- _WORK REQUEST_:
What is needed is an exact copy of the data that follows.

*** Begin section ***

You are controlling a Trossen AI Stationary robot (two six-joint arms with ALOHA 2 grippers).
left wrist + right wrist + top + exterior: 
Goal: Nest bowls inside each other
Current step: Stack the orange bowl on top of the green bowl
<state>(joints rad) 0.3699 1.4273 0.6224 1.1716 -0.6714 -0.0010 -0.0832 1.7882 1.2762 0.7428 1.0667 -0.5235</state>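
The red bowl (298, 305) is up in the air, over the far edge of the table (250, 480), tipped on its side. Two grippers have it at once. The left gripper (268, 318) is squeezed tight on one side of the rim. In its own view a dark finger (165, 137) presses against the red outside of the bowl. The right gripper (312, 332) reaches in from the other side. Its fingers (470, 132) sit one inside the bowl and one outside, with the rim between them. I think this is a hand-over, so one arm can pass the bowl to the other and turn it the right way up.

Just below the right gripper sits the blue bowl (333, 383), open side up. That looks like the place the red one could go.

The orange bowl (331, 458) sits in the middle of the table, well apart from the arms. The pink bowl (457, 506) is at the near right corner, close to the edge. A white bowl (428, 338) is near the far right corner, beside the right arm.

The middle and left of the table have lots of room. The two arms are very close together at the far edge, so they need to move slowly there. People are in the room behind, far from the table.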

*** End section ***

- _REPLY TO THE TASK_:
You are controlling a Trossen AI Stationary robot (two six-joint arms with ALOHA 2 grippers).
left wrist + right wrist + top + exterior: 
Goal: Nest bowls inside each other
Current step: Stack the orange bowl on top of the green bowl
<state>(joints rad) 0.3699 1.4273 0.6224 1.1716 -0.6714 -0.0010 -0.0832 1.7882 1.2762 0.7428 1.0667 -0.5235</state>
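The red bowl (298, 305) is up in the air, over the far edge of the table (250, 480), tipped on its side. Two grippers have it at once. The left gripper (268, 318) is squeezed tight on one side of the rim. In its own view a dark finger (165, 137) presses against the red outside of the bowl. The right gripper (312, 332) reaches in from the other side. Its fingers (470, 132) sit one inside the bowl and one outside, with the rim between them. I think this is a hand-over, so one arm can pass the bowl to the other and turn it the right way up.

Just below the right gripper sits the blue bowl (333, 383), open side up. That looks like the place the red one could go.

The orange bowl (331, 458) sits in the middle of the table, well apart from the arms. The pink bowl (457, 506) is at the near right corner, close to the edge. A white bowl (428, 338) is near the far right corner, beside the right arm.

The middle and left of the table have lots of room. The two arms are very close together at the far edge, so they need to move slowly there. People are in the room behind, far from the table.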

This output is now finished.